Task directions: Keep only the lines of the listing that include the word "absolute", and copy them.

Data:
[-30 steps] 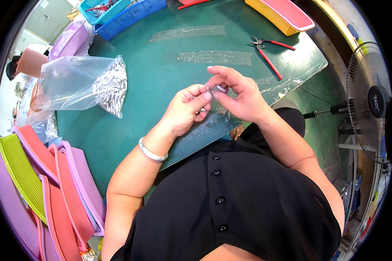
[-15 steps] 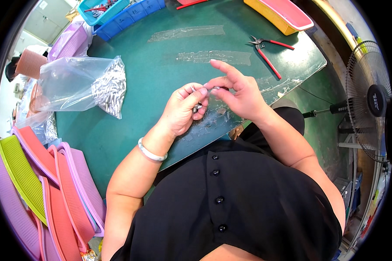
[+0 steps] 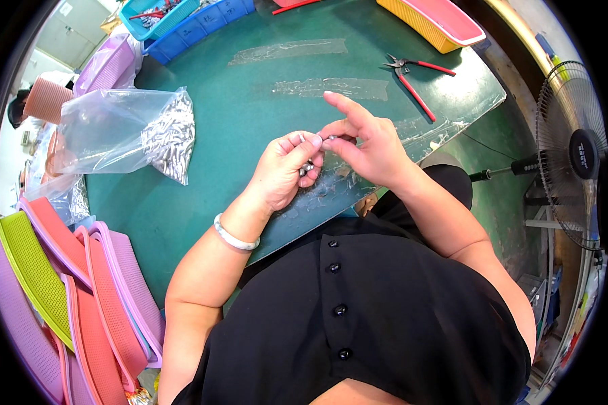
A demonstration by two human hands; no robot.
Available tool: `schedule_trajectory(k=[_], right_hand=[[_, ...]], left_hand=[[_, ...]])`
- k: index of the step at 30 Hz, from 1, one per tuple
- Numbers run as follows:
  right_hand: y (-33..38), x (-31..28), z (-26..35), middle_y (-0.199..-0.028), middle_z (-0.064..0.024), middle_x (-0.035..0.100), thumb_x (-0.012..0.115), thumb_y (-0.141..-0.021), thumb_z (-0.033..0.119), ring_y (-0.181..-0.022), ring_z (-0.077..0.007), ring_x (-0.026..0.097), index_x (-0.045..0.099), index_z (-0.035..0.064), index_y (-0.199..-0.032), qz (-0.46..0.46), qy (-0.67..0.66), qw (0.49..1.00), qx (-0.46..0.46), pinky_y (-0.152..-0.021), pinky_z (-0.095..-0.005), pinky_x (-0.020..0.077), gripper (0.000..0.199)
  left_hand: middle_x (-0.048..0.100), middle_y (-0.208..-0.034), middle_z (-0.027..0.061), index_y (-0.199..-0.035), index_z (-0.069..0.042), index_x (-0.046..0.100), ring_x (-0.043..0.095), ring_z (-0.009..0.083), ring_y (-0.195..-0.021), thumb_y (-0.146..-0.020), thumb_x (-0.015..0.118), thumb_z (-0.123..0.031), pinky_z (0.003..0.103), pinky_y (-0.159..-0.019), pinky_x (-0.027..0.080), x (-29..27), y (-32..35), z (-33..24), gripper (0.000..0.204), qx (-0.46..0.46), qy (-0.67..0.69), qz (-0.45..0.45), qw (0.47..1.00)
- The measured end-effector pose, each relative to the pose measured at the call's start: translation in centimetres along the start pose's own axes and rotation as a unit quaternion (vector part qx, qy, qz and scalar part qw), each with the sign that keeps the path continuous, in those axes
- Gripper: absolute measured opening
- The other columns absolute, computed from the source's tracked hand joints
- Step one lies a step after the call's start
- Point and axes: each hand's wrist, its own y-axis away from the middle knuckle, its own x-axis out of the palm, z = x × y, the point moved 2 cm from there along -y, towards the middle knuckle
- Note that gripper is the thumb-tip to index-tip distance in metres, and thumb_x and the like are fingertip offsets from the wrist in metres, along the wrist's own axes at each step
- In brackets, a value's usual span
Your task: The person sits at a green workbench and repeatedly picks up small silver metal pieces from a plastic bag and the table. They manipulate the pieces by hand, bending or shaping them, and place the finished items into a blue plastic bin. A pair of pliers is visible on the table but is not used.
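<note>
My left hand is closed over the green table, with small silvery metal pieces in its curled fingers. Its thumb and forefinger meet the fingertips of my right hand. Between the thumb and a finger of my right hand is pinched a small metal piece, its exact kind too small to tell. The right forefinger sticks out, away from the pinch. To the left lies a clear plastic bag holding a heap of similar-looking silvery pieces.
Red-handled pliers lie open at the right. A yellow and pink basket and a blue bin stand at the far edge. Stacked plastic baskets fill the lower left. A black fan stands beyond the table's right edge.
The small metal piece in the right-hand pinch has shifted slightly, and the right fingers have moved a little. The left hand stays nearly still.
</note>
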Motion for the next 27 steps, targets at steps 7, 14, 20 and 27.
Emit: schedule_trajectory(k=[7,14,20,27], right_hand=[[-0.1,0.0,-0.1,-0.081,-0.0111,0.067,0.063,-0.074,-0.001,-0.07,-0.0185,0.065,0.04,-0.0007,-0.125,0.001,-0.034,0.999,0.019,-0.064,-0.0266,0.05,0.055],[-0.1,0.0,-0.2,-0.08,-0.0093,0.067,0.063,-0.075,-0.001,-0.07,-0.011,0.062,0.04,-0.0015,-0.126,0.007,-0.066,0.996,0.058,-0.064,-0.0243,0.0488,0.056],[-0.1,0.1,-0.8,-0.084,-0.0062,0.064,0.061,-0.079,-0.003,-0.078,-0.0081,0.058,0.037,-0.0033,-0.129,0.02,-0.214,0.962,0.165,-0.071,-0.0215,0.0458,0.055],[-0.4,0.1,-1.0,-0.082,-0.0065,0.064,0.062,-0.079,-0.001,-0.073,-0.0071,0.057,0.038,-0.0048,-0.127,0.022,-0.251,0.947,0.198,-0.064,-0.0203,0.0456,0.054]], left_hand=[[0.055,-0.068,0.0015,-0.086,-0.005,0.058,0.047,0.008,-0.052,-0.09,0.054,-0.021,0.018,-0.042,0.034,0.0,0.0,0.0,0.017,-0.008,-0.003,-0.005,1.0],[0.054,-0.068,0.0013,-0.086,-0.005,0.057,0.047,0.0078,-0.052,-0.09,0.053,-0.022,0.018,-0.042,0.035,0.1,-0.1,0.0,0.018,-0.012,-0.011,0.004,1.0],[0.054,-0.068,0.0017,-0.086,-0.005,0.056,0.046,0.0079,-0.051,-0.091,0.051,-0.025,0.018,-0.042,0.033,0.2,0.0,-0.1,0.021,-0.014,-0.026,-0.002,1.0],[0.053,-0.068,0.0025,-0.086,-0.004,0.056,0.046,0.008,-0.051,-0.091,0.051,-0.025,0.018,-0.042,0.033,0.3,0.1,-0.2,0.022,-0.015,-0.024,0.01,1.0]])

Your response:
- Gripper: absolute measured opening
- The other columns absolute, computed from the source's tracked hand joints

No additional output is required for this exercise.